> _PROBLEM DETAILS_
Please output the whole listing below exactly as it is.

> _SUPPLIED INFORMATION_
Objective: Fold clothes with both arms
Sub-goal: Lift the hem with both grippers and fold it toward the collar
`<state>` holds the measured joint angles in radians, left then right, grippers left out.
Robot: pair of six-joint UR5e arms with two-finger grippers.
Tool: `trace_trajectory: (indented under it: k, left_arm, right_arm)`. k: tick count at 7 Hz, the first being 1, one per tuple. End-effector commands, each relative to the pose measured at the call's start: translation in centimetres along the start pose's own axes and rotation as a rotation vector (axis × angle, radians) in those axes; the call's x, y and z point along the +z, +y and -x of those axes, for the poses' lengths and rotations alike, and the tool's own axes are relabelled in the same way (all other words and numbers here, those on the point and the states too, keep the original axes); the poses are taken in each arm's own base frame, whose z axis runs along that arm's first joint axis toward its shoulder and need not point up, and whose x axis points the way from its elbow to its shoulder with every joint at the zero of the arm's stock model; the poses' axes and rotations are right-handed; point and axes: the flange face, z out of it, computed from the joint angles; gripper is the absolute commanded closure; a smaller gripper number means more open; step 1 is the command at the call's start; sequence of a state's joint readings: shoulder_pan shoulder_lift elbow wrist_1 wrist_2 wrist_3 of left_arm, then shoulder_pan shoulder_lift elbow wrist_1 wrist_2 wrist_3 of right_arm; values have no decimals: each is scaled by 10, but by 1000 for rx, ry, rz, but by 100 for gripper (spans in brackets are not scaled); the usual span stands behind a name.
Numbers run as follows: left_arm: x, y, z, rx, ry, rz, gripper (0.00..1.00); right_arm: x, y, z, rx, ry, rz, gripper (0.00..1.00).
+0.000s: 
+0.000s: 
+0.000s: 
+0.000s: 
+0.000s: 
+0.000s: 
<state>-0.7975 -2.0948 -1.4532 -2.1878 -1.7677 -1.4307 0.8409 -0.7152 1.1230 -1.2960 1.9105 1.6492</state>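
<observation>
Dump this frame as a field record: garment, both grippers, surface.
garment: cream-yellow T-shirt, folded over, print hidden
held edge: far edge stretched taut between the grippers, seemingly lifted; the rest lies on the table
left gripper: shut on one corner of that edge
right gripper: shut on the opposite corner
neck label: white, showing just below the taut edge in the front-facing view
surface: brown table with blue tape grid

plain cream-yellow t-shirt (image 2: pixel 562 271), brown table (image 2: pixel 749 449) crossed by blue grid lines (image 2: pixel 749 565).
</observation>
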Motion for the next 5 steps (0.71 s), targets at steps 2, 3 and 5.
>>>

> _SOLUTION FOR THIS EXERCISE_
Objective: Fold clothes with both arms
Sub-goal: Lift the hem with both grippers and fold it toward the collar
`<state>` holds the measured joint angles in radians, left then right, grippers left out.
Robot: pair of six-joint UR5e arms with two-finger grippers.
Tool: `trace_trajectory: (indented under it: k, left_arm, right_arm)`. k: tick count at 7 Hz, the first being 1, one per tuple. End-effector commands, each relative to the pose measured at the call's start: translation in centimetres along the start pose's own axes and rotation as a rotation vector (axis × angle, radians) in those axes; the call's x, y and z point along the +z, +y and -x of those axes, for the poses' lengths and rotations alike, and the tool's own axes are relabelled in the same way (all other words and numbers here, those on the point and the states too, keep the original axes); the poses are taken in each arm's own base frame, whose z axis runs along that arm's first joint axis toward its shoulder and need not point up, and whose x axis points the way from its elbow to its shoulder with every joint at the zero of the arm's stock model; the poses' axes and rotations are right-handed; point and axes: the flange face, z out of it, computed from the joint angles; gripper is the absolute commanded closure; a smaller gripper number means more open; step 1 is the command at the call's start; sequence of a state's joint readings: shoulder_pan shoulder_lift elbow wrist_1 wrist_2 wrist_3 of left_arm, then shoulder_pan shoulder_lift elbow wrist_1 wrist_2 wrist_3 of right_arm; values have no decimals: each is scaled by 10, but by 1000 for rx, ry, rz, but by 100 for gripper (spans in brackets are not scaled); the usual span stands behind a name.
Numbers run as follows: left_arm: x, y, z, rx, ry, rz, gripper (0.00..1.00); right_arm: x, y, z, rx, ry, rz, gripper (0.00..1.00).
+0.000s: 
+0.000s: 
+0.000s: 
+0.000s: 
+0.000s: 
+0.000s: 
<state>-0.7975 -2.0948 -1.4532 -2.1878 -1.7677 -1.4307 0.8409 -0.7152 1.1230 -1.2960 1.9105 1.6492</state>
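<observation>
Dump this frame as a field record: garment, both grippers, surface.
garment: cream-yellow T-shirt, folded over, print hidden
held edge: far edge stretched taut between the grippers, seemingly lifted; the rest lies on the table
left gripper: shut on one corner of that edge
right gripper: shut on the opposite corner
neck label: white, showing just below the taut edge in the front-facing view
surface: brown table with blue tape grid

plain cream-yellow t-shirt (image 2: pixel 562 271), brown table (image 2: pixel 749 449) crossed by blue grid lines (image 2: pixel 749 565).
</observation>
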Motion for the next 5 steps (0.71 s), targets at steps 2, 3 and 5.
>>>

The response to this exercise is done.